I recently worked on a task researching options for a search service to integrate into our application. I initially wrote off traditional relational databases in favor of more trendy options like ElasticSearch or AWS CloudSearch. These products left me feeling overwhelmed. There was a steep learning curve and high service management overhead costs. Reluctantly, I began investigating what would be possible with PostgreSQL’s full-text search capabilities. My research left me pleasantly surprised.
As I alluded to, the main factor that pushed me away from ElasticSearch and similar products was the management overhead. My impression was that supporting search indices in ElasticSearch requires a lot of knowledge and active maintenance. Many products will have a dedicated search team, a luxury we didn’t have on this project. AWS offers a service called OpenSearch that claims to manage some of these variables for you. But, even that felt more heavy-handed than I needed.
Postgres full-text search capabilities also have a bit of a learning curve, but it was at least predicated on SQL concepts I’m comfortable with. My research into Postgres made me feel like maintaining a rudimentary search engine on the platform would be no more complicated than basic database administration that is common on these sorts of applications. The cherry on top of my research was that the performance metrics I was seeing were much faster than I expected. Even with a load test consisting of a million records and nearly 200,000 unique words, I was searching the dataset with queries completed in less than 10 milliseconds.
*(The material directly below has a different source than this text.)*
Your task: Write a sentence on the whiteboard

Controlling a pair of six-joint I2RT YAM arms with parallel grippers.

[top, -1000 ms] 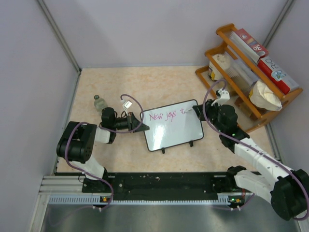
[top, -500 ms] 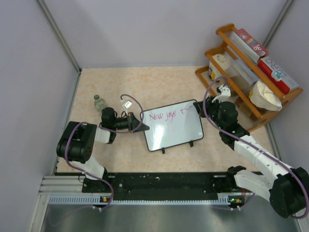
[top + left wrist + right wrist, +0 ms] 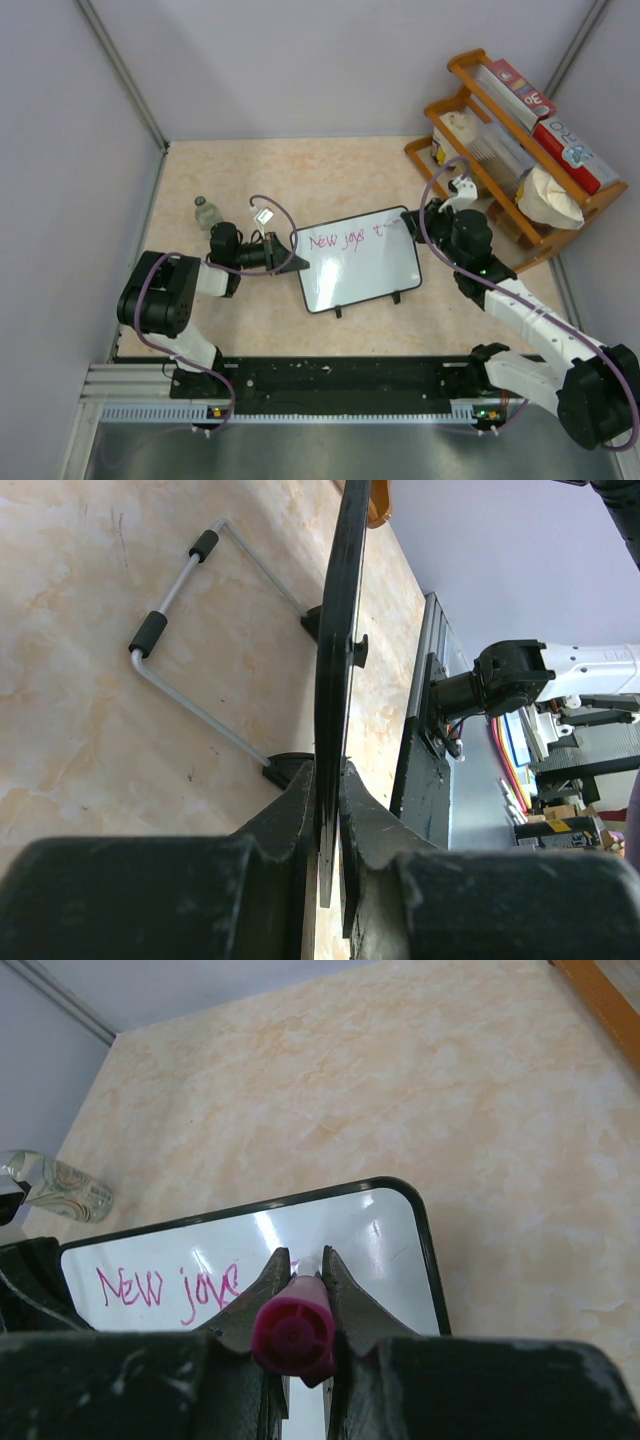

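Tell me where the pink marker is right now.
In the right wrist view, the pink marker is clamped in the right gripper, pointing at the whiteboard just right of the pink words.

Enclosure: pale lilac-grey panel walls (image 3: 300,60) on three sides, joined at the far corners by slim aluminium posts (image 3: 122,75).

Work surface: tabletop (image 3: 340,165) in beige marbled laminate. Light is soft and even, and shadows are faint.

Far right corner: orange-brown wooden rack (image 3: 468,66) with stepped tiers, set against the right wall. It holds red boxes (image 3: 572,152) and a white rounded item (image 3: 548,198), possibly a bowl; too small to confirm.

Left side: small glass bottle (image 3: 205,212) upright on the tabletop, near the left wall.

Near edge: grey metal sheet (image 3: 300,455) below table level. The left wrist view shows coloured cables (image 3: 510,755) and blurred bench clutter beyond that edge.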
The primary drawback of Postgres search is the limitation of its search result relevance algorithms. I think in the past decade Google has polluted the perception of what a good search engine is. If you’re trying to build a search engine with personalized results based on external factors, user engagement, and advanced metrics like Google, then Postgres is not the right fit.
But if you want to find words, phrases, or moderately-complex search queries in a set of documents, then consider following me into the nuts and bolts of Postgres full-text search.
Let’s first cover some terminology that comes up frequently in full-text search discussions and documentation.
Lexeme – A lexeme is a fundamental unit of language. Simply put, it is the root of a word. For example run, running, and ran all share a lexeme of “run.” The process of converting to lexemes is often referred to as “stemming.”
Stop Words – Stop words are words that carry no definitive value in a search context. Common words like “a” and “the” will occur in nearly every searchable document, so you can typically omit them from the search space.
Text Search Dictionaries – Text search dictionaries are a Postgres concept that defines how to break down words within a document into lexemes and vectors. You can set options for things like synonymous words for stemming and stop words. Postgres offers several reasonable defaults like the minimal “simple” dictionary that uses no stop words or stemming or the more standard “English” dictionary.
Text Search Vectors – Text search vectors in Postgres represent a document stored in a way optimized for search operations. They’re commonly referred to by its datatype “tsvector.” They come in many forms, but a common approach is to pair lexemes with positions and weights. For example, a document with the title “Interesting Post” and body “The post is great” might produce a tsvector like
interest:1A post:2A,4B great:6B. In this tsvector, stop words have been removed, numbers represent a position in the document, and “A” and “B” represent weights associated with the title and body respectively.
Text Search Queries – Postgres’ text search queries are a way to represent complex search requests. A query might consist of multiple words, lexemes, or tsvectors combined using Boolean operators or the “followed by” operator. For example, searching for documents containing the words “interesting” and “post” but not “boring” might use the tsquery
interesting & post & !boring.
Preparing the Database for Search
Before we can start querying search terms, we have to optimize our database for fast, accurate searches. First, optionally, you can configure a custom text search dictionary. In the first SQL block below, I set up a custom dictionary that uses English stop words and the simple template.
Next, we construct a generated column of tsvectors that will act as the keywords we can search by. You accomplish this in the second SQL block. Individual columns are converted to tsvectors with
to_tsvector and weighted with
setweight. They’re then concatenated into a document with the
|| operator. Finally, in the third SQL block, we create a GIN index on the new column in order to make searching super fast.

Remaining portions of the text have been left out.